> [TASK REQUIREMENTS]: Return, exactly as written, the lines of the material from its top through the line with "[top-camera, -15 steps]", keeping pictures out.

*** Block opens ***

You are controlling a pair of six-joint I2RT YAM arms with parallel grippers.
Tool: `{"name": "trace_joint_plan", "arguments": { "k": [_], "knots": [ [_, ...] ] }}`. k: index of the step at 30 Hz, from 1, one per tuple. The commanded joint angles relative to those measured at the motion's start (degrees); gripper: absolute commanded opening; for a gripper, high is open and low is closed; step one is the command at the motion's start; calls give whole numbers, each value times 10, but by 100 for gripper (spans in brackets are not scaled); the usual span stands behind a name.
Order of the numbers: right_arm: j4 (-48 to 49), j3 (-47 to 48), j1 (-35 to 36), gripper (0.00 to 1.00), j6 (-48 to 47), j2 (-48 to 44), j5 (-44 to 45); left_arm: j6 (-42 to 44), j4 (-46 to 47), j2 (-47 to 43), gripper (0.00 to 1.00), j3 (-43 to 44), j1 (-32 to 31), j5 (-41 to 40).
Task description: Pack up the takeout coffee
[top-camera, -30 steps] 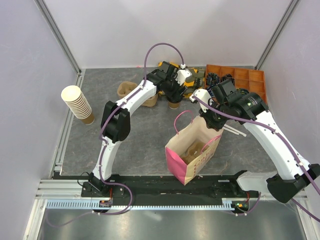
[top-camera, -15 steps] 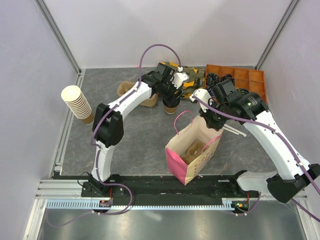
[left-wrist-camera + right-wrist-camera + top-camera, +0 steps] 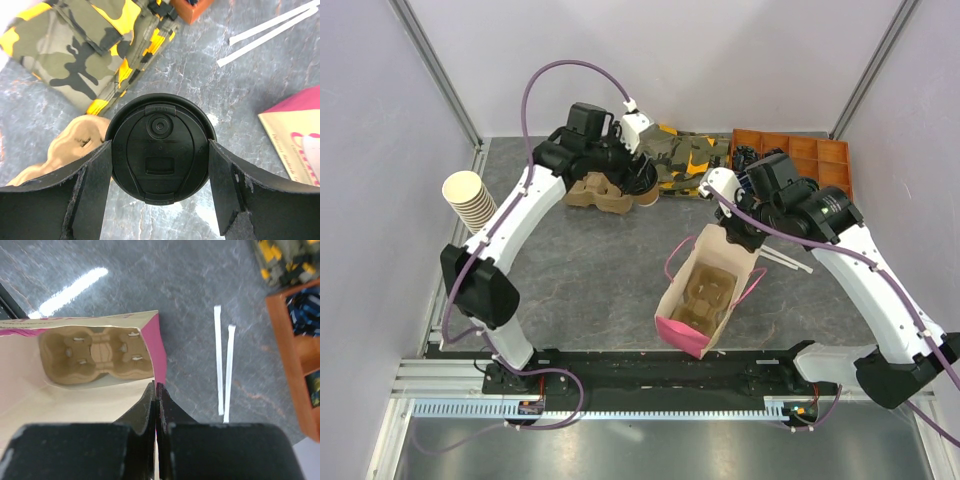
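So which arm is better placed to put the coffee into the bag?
Left: the left gripper clasps the takeout coffee, while the right gripper is shut on the bag rim, holding it open.

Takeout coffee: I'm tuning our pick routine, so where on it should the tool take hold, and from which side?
Take the takeout coffee across its round sides at the rim of the black lid, coming straight down from above, as the left tool does. It stands upright, so the top is free, and its round form probably gives two matching opposite faces.
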Motion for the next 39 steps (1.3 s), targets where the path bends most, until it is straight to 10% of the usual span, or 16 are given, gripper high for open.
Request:
{"name": "trace_joint_plan", "arguments": {
  "k": [1,39],
  "knots": [
    [34,37,10,0,-39,-8,-40,-38,25,-51,47,-25,4,35],
    [61,39,71,0,48,0,-31,-39,20,-372,48,-70,57,264]
  ]
}}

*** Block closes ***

> [RESPONSE TO THIS EXERCISE]:
You are controlling a pair of six-joint I2RT YAM arms with parallel grippers.
Tool: `{"name": "trace_joint_plan", "arguments": { "k": [_], "knots": [ [_, ...] ] }}`. k: index of the step at 30 Hz, from 1, one per tuple. The commanded joint angles relative to those measured at the motion's start (degrees); gripper: absolute commanded opening; for a gripper, high is open and low is closed; step one is the command at the motion's start; calls give whole numbers, each value times 10, but by 100 for gripper (spans in brackets are not scaled); the usual span stands behind a name.
Order of the numbers: right_arm: j4 (-48 to 49), j3 (-47 to 48), j1 (-35 to 36), gripper (0.00 to 1.00), j6 (-48 to 47), j2 (-48 to 44), j5 (-44 to 45); left_arm: j6 (-42 to 44), j4 (-46 to 47), j2 (-47 to 43), gripper (0.00 to 1.00), j3 (-43 to 44), j1 (-32 to 31), j5 (-41 to 40).
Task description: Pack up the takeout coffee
[top-camera, -30 steps] 
[top-camera, -15 steps] 

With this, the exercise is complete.